- [Source records]:
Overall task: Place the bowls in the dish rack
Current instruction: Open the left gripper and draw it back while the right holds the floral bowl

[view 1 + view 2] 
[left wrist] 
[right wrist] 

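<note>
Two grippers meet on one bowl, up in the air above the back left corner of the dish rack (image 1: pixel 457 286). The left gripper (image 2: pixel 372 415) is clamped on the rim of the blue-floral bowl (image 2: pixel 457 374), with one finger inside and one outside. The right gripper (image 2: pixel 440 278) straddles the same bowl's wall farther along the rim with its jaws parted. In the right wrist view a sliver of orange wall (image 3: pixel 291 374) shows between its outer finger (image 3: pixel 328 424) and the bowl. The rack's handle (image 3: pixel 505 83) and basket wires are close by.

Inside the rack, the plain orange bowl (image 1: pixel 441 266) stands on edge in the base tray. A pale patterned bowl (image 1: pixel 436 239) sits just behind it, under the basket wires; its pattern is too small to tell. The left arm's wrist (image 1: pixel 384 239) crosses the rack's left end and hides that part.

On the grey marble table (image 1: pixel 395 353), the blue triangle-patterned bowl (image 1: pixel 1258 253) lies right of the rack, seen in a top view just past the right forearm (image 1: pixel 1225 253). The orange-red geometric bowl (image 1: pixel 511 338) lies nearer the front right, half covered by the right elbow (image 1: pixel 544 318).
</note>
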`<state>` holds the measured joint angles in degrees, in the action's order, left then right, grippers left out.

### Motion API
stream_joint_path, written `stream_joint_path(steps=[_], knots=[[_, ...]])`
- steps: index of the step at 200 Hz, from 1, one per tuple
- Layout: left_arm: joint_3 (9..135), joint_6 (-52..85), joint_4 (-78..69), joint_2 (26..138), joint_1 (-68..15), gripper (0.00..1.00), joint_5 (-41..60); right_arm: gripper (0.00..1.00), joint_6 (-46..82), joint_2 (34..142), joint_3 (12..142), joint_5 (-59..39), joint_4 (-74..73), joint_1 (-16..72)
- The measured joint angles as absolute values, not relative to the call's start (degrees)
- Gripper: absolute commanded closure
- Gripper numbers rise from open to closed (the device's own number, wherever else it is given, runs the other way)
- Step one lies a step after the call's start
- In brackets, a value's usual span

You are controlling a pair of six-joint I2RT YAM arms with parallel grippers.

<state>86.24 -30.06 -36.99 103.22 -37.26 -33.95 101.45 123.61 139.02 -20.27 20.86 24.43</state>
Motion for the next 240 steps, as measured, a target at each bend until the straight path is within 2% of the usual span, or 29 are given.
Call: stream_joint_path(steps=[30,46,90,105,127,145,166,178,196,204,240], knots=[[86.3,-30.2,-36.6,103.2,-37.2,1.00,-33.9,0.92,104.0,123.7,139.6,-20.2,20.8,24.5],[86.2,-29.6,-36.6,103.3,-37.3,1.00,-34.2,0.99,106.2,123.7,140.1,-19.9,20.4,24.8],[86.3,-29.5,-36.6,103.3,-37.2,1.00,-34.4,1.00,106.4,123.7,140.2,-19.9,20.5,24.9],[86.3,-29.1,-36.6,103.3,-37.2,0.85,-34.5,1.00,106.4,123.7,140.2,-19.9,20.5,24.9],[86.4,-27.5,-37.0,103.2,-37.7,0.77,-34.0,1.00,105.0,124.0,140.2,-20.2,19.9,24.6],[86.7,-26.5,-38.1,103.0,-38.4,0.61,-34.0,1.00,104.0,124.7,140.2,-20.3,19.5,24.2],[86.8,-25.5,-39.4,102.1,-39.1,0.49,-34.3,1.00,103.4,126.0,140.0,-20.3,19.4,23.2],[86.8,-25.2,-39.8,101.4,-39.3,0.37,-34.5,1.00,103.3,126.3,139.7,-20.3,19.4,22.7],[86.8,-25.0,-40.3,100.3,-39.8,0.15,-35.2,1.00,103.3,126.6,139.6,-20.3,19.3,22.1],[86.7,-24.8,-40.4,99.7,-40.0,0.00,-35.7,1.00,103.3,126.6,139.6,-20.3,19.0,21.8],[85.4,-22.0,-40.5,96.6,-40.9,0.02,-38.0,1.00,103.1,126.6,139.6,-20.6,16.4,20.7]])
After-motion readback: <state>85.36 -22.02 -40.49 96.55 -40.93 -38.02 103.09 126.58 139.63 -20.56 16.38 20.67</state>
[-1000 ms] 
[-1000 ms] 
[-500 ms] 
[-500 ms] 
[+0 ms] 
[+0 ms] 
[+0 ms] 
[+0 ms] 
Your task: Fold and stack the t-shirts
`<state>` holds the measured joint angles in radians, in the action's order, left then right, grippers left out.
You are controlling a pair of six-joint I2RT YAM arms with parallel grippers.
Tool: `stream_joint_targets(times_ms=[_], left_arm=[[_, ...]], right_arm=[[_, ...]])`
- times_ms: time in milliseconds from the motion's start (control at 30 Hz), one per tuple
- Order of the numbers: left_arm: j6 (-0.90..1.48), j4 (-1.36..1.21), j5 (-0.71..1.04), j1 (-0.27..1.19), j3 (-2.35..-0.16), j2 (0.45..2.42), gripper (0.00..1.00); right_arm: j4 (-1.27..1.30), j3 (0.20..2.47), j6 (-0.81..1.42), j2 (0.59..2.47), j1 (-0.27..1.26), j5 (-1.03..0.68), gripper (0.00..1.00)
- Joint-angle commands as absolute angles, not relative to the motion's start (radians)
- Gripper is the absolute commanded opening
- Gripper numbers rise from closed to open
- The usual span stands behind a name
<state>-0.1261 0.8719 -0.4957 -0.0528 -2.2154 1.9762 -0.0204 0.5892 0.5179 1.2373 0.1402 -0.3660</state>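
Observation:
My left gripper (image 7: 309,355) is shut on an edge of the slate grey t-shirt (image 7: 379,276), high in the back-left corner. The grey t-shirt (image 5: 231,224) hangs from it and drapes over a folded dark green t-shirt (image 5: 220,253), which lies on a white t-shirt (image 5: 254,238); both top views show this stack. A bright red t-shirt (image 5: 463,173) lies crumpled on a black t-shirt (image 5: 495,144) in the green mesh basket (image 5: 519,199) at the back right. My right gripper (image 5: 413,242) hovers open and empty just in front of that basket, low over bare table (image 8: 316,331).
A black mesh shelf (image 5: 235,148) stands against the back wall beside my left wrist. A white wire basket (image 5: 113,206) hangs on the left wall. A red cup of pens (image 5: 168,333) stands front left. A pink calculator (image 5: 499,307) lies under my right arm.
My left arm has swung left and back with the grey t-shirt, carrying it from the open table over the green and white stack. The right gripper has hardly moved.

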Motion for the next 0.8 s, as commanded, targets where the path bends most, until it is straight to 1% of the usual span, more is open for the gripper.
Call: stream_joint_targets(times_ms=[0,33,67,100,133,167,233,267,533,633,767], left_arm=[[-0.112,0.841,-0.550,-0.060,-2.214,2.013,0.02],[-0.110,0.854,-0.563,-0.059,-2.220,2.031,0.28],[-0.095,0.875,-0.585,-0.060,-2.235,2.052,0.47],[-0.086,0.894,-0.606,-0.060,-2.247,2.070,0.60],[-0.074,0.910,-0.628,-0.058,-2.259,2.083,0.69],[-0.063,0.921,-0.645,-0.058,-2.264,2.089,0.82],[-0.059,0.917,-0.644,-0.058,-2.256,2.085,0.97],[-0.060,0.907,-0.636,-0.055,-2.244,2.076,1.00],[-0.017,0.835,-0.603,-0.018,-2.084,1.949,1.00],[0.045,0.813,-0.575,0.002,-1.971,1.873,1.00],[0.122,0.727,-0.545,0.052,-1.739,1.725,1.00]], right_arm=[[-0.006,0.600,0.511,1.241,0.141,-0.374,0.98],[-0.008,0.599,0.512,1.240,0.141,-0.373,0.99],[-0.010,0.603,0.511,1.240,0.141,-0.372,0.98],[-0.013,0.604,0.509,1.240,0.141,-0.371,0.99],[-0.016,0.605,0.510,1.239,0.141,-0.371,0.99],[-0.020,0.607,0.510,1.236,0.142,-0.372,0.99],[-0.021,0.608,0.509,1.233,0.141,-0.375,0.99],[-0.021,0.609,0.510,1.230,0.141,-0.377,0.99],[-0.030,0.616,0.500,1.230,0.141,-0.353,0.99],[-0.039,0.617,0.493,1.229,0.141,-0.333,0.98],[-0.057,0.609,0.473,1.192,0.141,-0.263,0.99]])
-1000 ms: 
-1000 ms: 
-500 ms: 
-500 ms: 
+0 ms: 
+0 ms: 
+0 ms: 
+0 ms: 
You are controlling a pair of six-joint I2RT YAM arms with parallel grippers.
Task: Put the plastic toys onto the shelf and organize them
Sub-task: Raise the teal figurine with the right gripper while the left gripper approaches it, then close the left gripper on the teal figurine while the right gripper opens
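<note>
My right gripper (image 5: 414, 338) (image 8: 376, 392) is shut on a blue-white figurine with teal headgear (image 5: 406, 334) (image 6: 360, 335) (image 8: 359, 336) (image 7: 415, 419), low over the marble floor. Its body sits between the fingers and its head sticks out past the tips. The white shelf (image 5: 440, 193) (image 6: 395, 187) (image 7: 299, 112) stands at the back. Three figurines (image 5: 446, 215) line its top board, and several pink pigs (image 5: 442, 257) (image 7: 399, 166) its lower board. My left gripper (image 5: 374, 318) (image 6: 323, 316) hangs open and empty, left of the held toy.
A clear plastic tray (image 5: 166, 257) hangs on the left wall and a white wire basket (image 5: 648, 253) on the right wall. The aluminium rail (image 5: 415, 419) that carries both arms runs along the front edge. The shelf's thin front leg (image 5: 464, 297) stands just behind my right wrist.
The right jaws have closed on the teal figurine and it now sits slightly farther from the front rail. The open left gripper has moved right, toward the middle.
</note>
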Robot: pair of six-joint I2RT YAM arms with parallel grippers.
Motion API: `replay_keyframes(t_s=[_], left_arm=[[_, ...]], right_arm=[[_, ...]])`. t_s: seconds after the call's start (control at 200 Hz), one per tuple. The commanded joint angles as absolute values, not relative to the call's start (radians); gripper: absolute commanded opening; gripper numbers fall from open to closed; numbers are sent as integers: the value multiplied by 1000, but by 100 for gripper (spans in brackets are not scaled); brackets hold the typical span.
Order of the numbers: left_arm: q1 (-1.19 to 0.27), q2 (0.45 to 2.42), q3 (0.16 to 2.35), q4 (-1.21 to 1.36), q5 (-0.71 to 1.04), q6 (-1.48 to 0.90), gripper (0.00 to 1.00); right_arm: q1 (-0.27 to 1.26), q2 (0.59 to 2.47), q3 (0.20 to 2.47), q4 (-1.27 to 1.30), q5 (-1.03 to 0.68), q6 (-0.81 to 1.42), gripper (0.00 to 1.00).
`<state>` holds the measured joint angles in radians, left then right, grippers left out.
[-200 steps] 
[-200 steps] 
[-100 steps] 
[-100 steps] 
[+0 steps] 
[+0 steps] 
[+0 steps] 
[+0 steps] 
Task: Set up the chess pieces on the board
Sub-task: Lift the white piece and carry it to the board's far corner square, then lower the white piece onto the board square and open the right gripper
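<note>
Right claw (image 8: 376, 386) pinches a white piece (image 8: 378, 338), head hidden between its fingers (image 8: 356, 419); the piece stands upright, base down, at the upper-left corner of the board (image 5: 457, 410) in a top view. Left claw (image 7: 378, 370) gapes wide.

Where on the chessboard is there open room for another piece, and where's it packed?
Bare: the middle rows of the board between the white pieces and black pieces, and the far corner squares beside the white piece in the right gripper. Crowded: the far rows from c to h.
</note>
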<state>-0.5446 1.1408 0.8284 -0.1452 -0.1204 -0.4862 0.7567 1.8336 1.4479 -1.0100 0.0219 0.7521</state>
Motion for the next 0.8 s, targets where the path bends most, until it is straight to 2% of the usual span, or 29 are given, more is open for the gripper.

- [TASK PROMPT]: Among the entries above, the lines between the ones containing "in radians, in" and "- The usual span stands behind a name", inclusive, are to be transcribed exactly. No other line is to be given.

- [ANSWER FOR THIS EXERCISE]:
`<state>` holds the measured joint angles in radians, in the action's order, left then right, grippers left out.
You are controlling a pair of six-joint I2RT YAM arms with parallel grippers.
Tool: `stream_joint_targets(times_ms=[_], left_arm=[[_, ...]], right_arm=[[_, ...]])`
- times_ms: time in milliseconds from the motion's start (control at 30 Hz), one per tuple
- Order of the numbers: left_arm: j6 (-0.90..1.48), j4 (-1.36..1.21), j5 (-0.71..1.04), j1 (-0.27..1.19), j3 (-2.35..-0.16), j2 (0.45..2.42), gripper (0.00..1.00); right_arm: j4 (-1.27..1.30), j3 (0.20..2.47), j6 (-0.81..1.42), j2 (0.59..2.47), j1 (-0.27..1.26), j5 (-1.03..0.68), gripper (0.00..1.00)
- Joint-angle commands as absolute angles, not relative to the motion's start (radians)
- Gripper is the absolute commanded opening
- Gripper numbers rise from closed to open
- The usual span stands behind a name

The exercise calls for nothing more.